Execution of Issuance Documents32
The Exposure of Proposed New Rules on Issuance of Commercial Papers and Amendment to Rule 8 (Exemptions) imposes a strict post-signing deadline, and requires a comprehensive list of executed documents, including the prospectus, pricing supplements, agency agreements, and trust deeds. These are to be filed with the Commission within two (2) business days.33
The offering timeline is also tightly regulated, stipulating that the offer must open within two days of obtaining approval for these executed documents.34 To prevent the market from being influenced by stale information, the registration becomes invalid if the CPs are not offered within one month, requiring a revalidation from the SEC before any subsequent offer can proceed.35
A significant amendment is the introduction of a new paragraph 8(1), which creates a specific exemption from registration requirements. This exemption applies to securities issued by non-profit entities organised for religious, educational, benevolent, charitable, or reformatory purposes, provided no part of their net earnings benefits any private individual or shareholder. Crucially, this exemption is capped, as the aggregate value of any securities issued under it must not exceed N20,000,000.
Final Stages (Allotment and Listing)
Paragraphs 11 and 12 of the framework govern the final stages of the CPs issuance process: allotment and listing. Together, they create a transparent and orderly transition from the primary issuance to the potential secondary market. Paragraph 11 mandates that the allotment of CPs to investors must be conducted on a pro-rata basis, to ensure a fair distribution, especially in the event of oversubscription. This process must be concluded transparently, with the allotment results published within five (5) working days.
Following a successful allotment, Paragraph 12 provides that the CPs "may" be listed on a registered securities exchange36 no later than seven (7) days after the allotment is completed. This listing obligation is critical as it transforms the CP from a private placement into a potentially liquid, tradeable instrument on the secondary market. This enhances the attractiveness of CPs for investors by providing an exit avenue and contributes to the overall depth and sophistication of Nigeria's capital markets by increasing the number of listed debt securities.

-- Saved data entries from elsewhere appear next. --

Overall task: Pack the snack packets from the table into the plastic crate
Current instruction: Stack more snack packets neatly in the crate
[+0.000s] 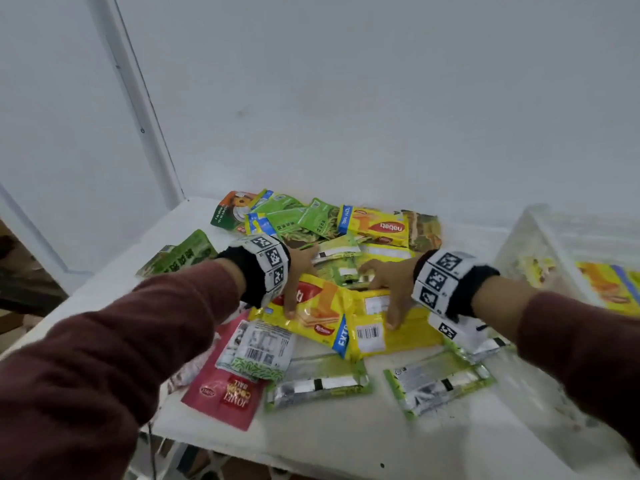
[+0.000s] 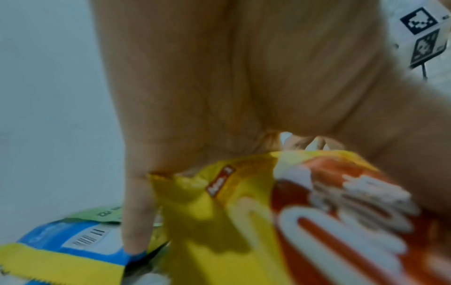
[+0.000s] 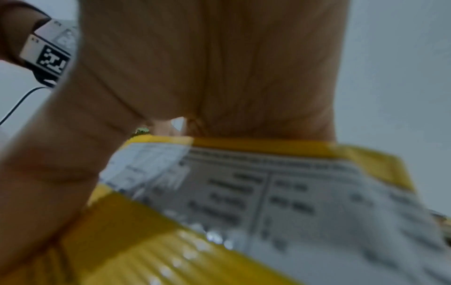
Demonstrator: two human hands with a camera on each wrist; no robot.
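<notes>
Two yellow wafer packets lie side by side in the middle of the white table (image 1: 363, 431). My left hand (image 1: 299, 285) grips the one with the red logo facing up (image 1: 315, 317), thumb on its near side and fingers over its far edge. In the left wrist view, the left hand (image 2: 244, 96) arches over that packet (image 2: 268, 221). My right hand (image 1: 381, 296) grips the other packet, label side up (image 1: 384, 336), the same way. The right wrist view shows the right hand (image 3: 207, 67) on the label-side packet (image 3: 268, 192). The clear plastic crate (image 1: 540, 237) stands at the right with yellow packets (image 1: 609, 285) inside.
Green packets (image 1: 294, 220) and another yellow packet (image 1: 377, 225) are piled against the back wall. A green packet (image 1: 180, 258) lies at the left. Near the front edge lie a pink packet (image 1: 225, 393) and two green-and-silver ones (image 1: 318, 382) (image 1: 440, 382).
</notes>
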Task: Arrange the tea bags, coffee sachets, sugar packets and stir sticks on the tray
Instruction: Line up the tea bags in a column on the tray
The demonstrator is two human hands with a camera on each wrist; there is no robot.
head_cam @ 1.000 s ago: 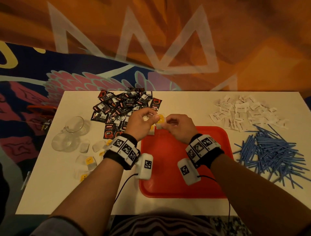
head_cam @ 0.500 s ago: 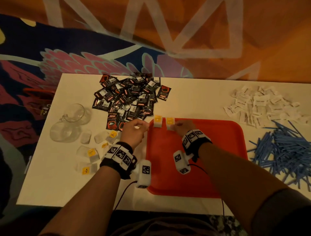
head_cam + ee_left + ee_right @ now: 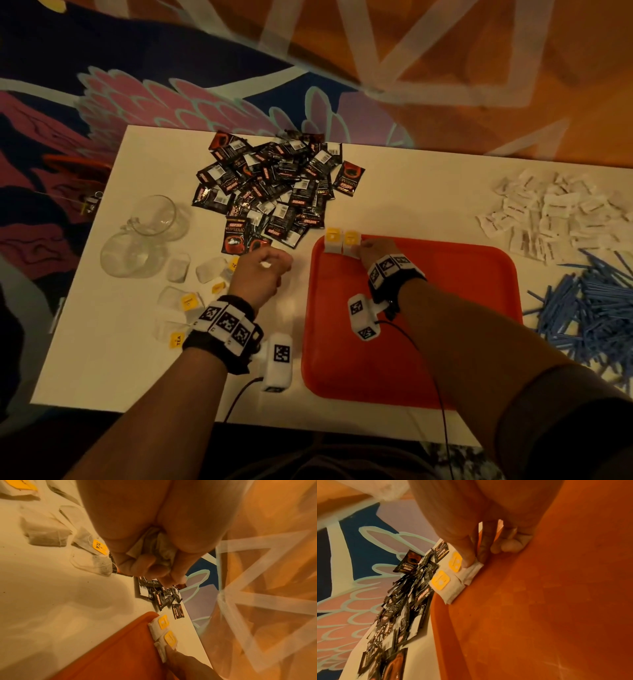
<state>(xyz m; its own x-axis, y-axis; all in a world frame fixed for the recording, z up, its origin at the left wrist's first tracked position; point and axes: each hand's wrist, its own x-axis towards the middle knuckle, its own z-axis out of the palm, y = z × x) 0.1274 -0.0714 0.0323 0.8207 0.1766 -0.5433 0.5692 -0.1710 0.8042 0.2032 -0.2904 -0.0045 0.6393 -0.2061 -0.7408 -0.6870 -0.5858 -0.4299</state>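
Observation:
Two tea bags with yellow tags lean side by side at the far left corner of the red tray. My right hand pinches the right-hand tea bag between thumb and finger. My left hand hovers over the table just left of the tray, its fingers curled round a crumpled tea bag. Black coffee sachets lie heaped behind it. Loose tea bags are scattered at the left. White sugar packets and blue stir sticks lie at the right.
Two clear glass cups stand at the table's left edge, beyond the loose tea bags. The white table has bare surface at its front left. Cables run from both wrist cameras across the tray's front and the table edge.
Both hands came down from above the tray. The right one has stood a second tea bag beside the first in the corner, and the left has drawn off left with its tea bag.

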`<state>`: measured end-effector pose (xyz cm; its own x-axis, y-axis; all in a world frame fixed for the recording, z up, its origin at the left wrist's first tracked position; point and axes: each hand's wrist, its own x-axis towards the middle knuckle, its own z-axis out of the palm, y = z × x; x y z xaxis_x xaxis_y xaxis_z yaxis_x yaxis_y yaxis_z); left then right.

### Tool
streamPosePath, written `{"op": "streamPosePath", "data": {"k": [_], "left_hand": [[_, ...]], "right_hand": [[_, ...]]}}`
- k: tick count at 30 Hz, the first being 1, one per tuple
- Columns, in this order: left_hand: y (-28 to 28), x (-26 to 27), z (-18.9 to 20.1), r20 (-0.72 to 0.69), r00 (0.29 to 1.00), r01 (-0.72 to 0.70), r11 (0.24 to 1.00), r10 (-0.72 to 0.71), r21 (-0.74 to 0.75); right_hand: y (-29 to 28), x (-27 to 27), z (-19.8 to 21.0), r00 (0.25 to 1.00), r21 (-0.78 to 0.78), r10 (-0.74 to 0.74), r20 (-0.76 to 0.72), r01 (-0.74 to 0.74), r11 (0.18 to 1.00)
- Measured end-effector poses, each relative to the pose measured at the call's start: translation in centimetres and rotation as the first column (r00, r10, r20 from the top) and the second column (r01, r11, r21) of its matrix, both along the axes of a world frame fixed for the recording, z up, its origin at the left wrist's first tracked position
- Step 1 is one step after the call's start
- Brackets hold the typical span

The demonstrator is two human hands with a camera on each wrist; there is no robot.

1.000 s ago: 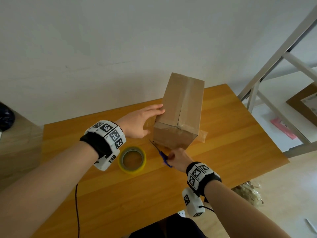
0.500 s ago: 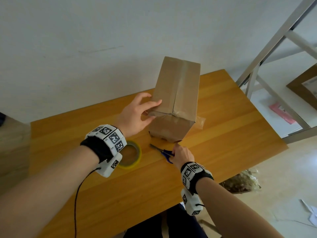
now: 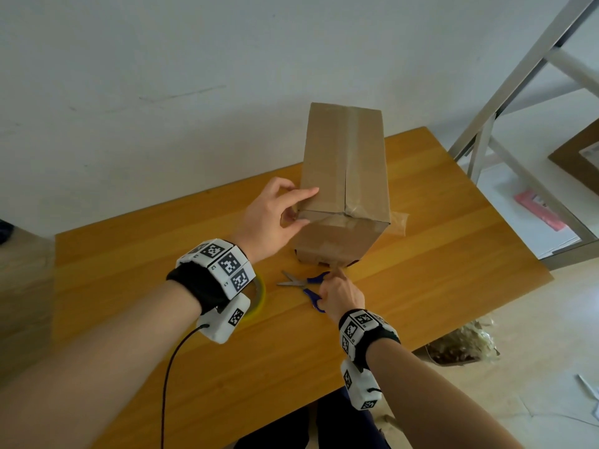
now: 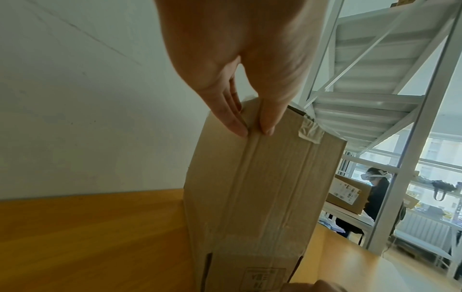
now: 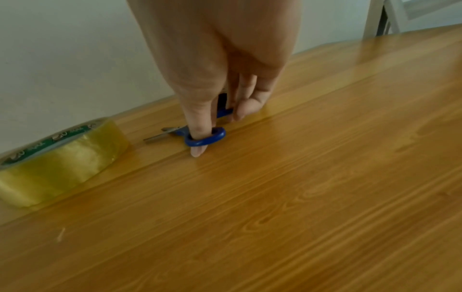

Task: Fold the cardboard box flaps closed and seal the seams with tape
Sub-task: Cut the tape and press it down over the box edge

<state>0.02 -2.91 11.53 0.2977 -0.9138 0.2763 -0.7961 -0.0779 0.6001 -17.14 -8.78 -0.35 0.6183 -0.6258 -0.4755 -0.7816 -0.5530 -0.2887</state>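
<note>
A tall cardboard box (image 3: 346, 163) stands on the wooden table (image 3: 437, 286), its top flaps folded shut and a clear tape strip (image 3: 359, 150) along the top seam. My left hand (image 3: 309, 205) pinches the box's near-left top corner, index finger on top and thumb on the front face; the left wrist view shows the hand (image 4: 253, 130) straddling that edge of the box (image 4: 262, 187). My right hand (image 3: 337, 286) holds blue-handled scissors (image 3: 308, 280) lying flat on the table before the box; the thumb passes through one loop of the scissors (image 5: 207, 138). The yellowish tape roll (image 5: 62, 158) lies left of them.
A loose tape end (image 3: 398, 222) sticks out at the box's right side. A white metal shelf frame (image 3: 505, 108) stands right of the table, and a bag of scraps (image 3: 460, 345) lies on the floor. The wall is close behind the box.
My right hand has laid the scissors down flat on the table. My left hand has shifted from the box's left side to its near top corner.
</note>
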Motion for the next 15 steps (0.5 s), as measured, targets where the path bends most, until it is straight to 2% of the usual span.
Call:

Roles of Issues Post-Completion of Offer
An oversight mechanism is achieved by mandating a comprehensive summary report after a CP offer is completed. Paragraph 13 mandates that the Sponsor must file a summary report with the Commission within ten (10) working days of allotment. The requirement for this report serves as a comprehensive post-issuance audit and includes the following contents:
- A detailed allotment report covering applications, a list of
investors holding 5% or more, rejected applications with reasons,
and a statement of the issue proceeds account.
- A joint consent letter from the Issuer and Issuing House(s)
approving the basis of allotment.
- Evidence of the publication of the allotment.
- A review of issues arising from the offer and confirmation of
the parties' satisfactory compliance with their
obligations.
- Details on the return of surplus monies and evidence of payment
of the net proceeds to the Issuer.
- An analysis of the total costs incurred and the status of the
securities' listing.
- Any other relevant information and recommendations.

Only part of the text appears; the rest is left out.